# Exercise
Below is some data. Retype exactly the lines starting at the one with "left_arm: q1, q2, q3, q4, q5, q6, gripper" and ending at the one with "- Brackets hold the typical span".
── Source data
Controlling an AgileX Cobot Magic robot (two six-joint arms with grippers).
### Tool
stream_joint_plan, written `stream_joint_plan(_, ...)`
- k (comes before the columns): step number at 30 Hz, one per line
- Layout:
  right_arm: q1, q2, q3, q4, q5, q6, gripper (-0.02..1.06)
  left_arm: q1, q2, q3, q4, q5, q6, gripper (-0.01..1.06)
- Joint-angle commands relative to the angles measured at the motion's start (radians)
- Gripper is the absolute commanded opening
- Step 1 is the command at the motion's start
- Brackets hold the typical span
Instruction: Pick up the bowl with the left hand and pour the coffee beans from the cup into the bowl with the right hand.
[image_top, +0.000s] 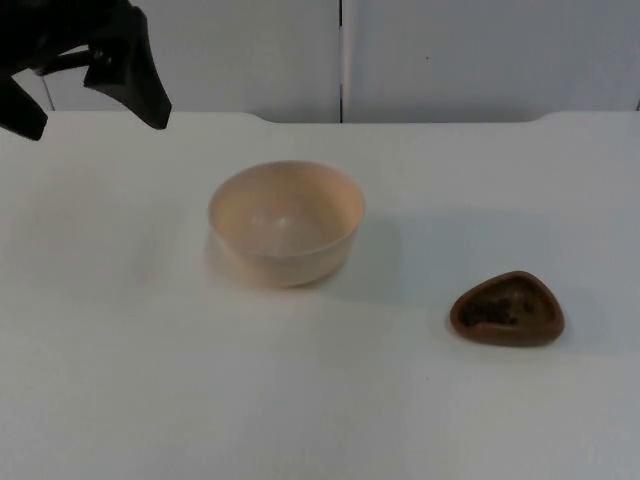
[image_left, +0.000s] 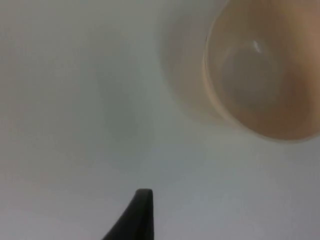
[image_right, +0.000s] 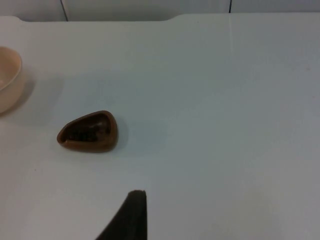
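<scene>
Brown cup (image_top: 507, 309) with coffee beans sits untouched right of the one empty bowl (image_top: 286, 224) at table (image_top: 150, 400) centre, so nothing is done: left gripper (image_top: 90, 85), fingers spread and empty, hovers far-left; right gripper's fingertip (image_right: 131, 212) faces the cup, state unclear.

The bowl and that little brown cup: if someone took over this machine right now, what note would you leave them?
Left claw: raised over the table's far left corner, holding nothing, away from the bowl.
Right arm: waiting; its camera looks at the cup.
Beige bowl: upright, empty, mid-table.
Brown three-cornered cup: on the table to the bowl's right, dark coffee beans inside.
Done: nothing.
Left: left claw lifts bowl, right claw pours the beans in.
</scene>
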Motion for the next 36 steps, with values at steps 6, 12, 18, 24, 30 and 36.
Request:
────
# Solution
  left_arm: q1, q2, q3, q4, q5, q6, gripper (-0.01..1.06)
- Joint-angle commands relative to the angles measured at the motion's start (radians)
- Gripper is the absolute commanded opening
- Step 1 is the command at the motion's start
- Brackets hold the typical span

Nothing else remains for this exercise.